[TASK]
Restate, word for word, the lines from the opening line of the data through the line containing "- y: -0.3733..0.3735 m", both included, and nothing else.

-------

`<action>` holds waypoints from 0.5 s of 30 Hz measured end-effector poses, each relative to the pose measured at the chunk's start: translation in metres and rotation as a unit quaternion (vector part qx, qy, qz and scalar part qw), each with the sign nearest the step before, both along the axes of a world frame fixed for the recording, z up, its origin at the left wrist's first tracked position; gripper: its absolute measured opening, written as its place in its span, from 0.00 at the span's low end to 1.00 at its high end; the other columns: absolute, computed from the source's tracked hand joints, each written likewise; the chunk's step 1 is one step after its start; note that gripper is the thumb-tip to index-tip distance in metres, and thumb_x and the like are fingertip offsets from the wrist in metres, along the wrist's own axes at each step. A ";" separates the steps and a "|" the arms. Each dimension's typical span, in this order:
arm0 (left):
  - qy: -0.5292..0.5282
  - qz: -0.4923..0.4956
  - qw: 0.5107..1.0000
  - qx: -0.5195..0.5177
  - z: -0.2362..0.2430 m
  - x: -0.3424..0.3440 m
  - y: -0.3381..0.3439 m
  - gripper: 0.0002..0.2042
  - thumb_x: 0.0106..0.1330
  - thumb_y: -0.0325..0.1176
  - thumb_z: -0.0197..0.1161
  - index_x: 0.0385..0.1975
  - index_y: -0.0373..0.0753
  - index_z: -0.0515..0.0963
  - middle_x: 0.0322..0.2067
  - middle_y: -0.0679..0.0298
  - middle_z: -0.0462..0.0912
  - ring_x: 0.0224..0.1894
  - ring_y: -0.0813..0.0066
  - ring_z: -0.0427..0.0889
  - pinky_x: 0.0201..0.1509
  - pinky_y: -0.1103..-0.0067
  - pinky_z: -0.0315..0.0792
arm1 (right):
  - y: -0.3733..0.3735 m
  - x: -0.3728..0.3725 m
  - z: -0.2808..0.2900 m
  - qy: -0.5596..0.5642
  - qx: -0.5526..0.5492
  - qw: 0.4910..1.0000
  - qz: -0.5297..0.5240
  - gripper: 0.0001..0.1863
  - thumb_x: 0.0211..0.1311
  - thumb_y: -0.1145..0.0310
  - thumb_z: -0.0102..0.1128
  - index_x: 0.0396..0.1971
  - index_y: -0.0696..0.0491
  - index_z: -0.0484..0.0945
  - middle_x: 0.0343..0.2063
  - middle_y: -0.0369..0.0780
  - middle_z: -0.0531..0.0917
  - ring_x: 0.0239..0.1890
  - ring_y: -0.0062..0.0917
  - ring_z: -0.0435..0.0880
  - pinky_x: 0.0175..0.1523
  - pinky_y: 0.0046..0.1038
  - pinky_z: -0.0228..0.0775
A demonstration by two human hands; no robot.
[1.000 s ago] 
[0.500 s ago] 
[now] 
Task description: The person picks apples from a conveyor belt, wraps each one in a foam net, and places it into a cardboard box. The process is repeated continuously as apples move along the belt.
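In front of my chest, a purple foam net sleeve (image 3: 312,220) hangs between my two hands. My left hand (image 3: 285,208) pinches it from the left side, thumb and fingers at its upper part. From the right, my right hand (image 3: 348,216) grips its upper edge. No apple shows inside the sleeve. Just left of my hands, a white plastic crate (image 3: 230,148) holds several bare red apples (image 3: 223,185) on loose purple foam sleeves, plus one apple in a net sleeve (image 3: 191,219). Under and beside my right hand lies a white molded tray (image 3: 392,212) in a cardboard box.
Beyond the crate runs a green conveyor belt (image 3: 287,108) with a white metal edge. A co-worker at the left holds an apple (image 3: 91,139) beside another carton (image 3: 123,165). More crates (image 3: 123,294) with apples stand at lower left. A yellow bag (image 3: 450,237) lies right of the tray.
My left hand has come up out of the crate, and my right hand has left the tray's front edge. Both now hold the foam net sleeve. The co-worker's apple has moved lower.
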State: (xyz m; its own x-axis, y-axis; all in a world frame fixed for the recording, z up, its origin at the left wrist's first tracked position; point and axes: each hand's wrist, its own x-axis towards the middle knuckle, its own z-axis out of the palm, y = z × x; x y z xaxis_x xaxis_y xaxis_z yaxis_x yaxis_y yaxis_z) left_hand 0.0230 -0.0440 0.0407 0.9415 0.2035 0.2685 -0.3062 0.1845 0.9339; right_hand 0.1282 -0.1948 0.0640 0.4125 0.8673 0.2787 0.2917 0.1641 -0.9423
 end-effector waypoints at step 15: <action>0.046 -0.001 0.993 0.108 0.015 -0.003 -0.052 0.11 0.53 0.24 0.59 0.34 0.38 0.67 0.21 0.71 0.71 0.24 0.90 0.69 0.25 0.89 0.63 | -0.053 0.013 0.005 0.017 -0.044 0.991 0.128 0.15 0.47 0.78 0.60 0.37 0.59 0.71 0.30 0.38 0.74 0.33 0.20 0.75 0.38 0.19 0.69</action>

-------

[ANSWER SPACE]
`<action>` holds waypoints from 0.5 s of 30 Hz measured end-effector poses, each relative to the pose measured at the chunk's start: translation in metres and rotation as a unit quaternion (vector part qx, qy, qz and scalar part qw), each with the sign nearest the step before, both along the axes of a world frame fixed for the recording, z up, its origin at the left wrist's first tracked position; gripper: its absolute measured opening, written as its place in its span, from 0.00 at the span's low end to 1.00 at its high end; the other columns: absolute, computed from the source's tracked hand joints, each written likewise; the chunk's step 1 is one step after its start; note that gripper is the thumb-tip to index-tip distance in metres, and thumb_x and the like are fingertip offsets from the wrist in metres, along the wrist's own axes at each step. A ";" separates the steps and a "|" the arms. Each dimension's typical span, in this order:
arm0 (left):
  - qy: -0.5292..0.5282
  - qz: -0.4923..0.4956
  - qw: 0.5107..1.0000
  - qx: -0.5195..0.5177
  - z: -0.2362..0.2430 m
  - x: -0.3424..0.3440 m
  - y: -0.3381..0.3439 m
  - gripper: 0.0002..0.2042
  - thumb_x: 0.0106..0.1330
  - thumb_y: -0.0325..0.1176
  - thumb_z: -0.0197..0.1161
  - index_x: 0.0385..0.1975
  - index_y: -0.0373..0.0753
  - index_z: -0.0515..0.0963
  - middle_x: 0.0322..0.2067
  - middle_y: -0.0679..0.0298
  - middle_z: -0.0462..0.0912
  - ring_x: 0.0224..0.1894
  - ring_y: -0.0813..0.0066
  - ring_z: -0.0427..0.0889
  - pinky_x: 0.0201..0.1509
  - pinky_y: -0.1103..-0.0067
  - pinky_z: -0.0315..0.0792
arm1 (right):
  - y: -0.3733..0.3735 m

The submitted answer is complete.